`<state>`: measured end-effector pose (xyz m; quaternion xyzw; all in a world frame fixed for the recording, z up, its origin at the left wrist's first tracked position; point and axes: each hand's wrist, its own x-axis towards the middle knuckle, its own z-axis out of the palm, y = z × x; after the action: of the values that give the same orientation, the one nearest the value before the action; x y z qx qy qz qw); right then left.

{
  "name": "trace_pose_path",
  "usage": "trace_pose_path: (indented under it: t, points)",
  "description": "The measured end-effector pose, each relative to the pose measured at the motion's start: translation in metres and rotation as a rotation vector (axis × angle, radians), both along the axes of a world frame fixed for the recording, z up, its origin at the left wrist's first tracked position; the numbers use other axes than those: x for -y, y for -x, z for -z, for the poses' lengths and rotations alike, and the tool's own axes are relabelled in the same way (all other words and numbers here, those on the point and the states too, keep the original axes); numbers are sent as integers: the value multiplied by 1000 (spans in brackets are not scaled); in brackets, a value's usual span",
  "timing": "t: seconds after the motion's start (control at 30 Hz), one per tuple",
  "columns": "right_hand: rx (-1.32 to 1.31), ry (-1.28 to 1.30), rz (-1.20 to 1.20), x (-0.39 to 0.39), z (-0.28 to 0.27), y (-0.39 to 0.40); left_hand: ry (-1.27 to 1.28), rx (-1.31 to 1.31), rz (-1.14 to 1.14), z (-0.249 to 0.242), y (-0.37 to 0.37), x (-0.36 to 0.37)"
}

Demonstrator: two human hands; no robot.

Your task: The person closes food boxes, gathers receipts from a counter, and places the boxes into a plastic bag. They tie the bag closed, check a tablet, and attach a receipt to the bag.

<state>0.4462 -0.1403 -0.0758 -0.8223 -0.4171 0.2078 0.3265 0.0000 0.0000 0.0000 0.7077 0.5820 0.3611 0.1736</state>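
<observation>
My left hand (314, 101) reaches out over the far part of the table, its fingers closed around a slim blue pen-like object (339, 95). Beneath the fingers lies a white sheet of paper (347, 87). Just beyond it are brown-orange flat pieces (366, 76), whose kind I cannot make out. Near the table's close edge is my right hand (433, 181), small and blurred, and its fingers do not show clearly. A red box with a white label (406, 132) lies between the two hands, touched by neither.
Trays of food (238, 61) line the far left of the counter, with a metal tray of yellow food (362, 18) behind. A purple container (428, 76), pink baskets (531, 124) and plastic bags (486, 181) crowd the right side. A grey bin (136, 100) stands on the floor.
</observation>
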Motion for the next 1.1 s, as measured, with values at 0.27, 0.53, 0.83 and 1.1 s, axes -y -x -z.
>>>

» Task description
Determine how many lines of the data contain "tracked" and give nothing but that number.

» Finished exercise
2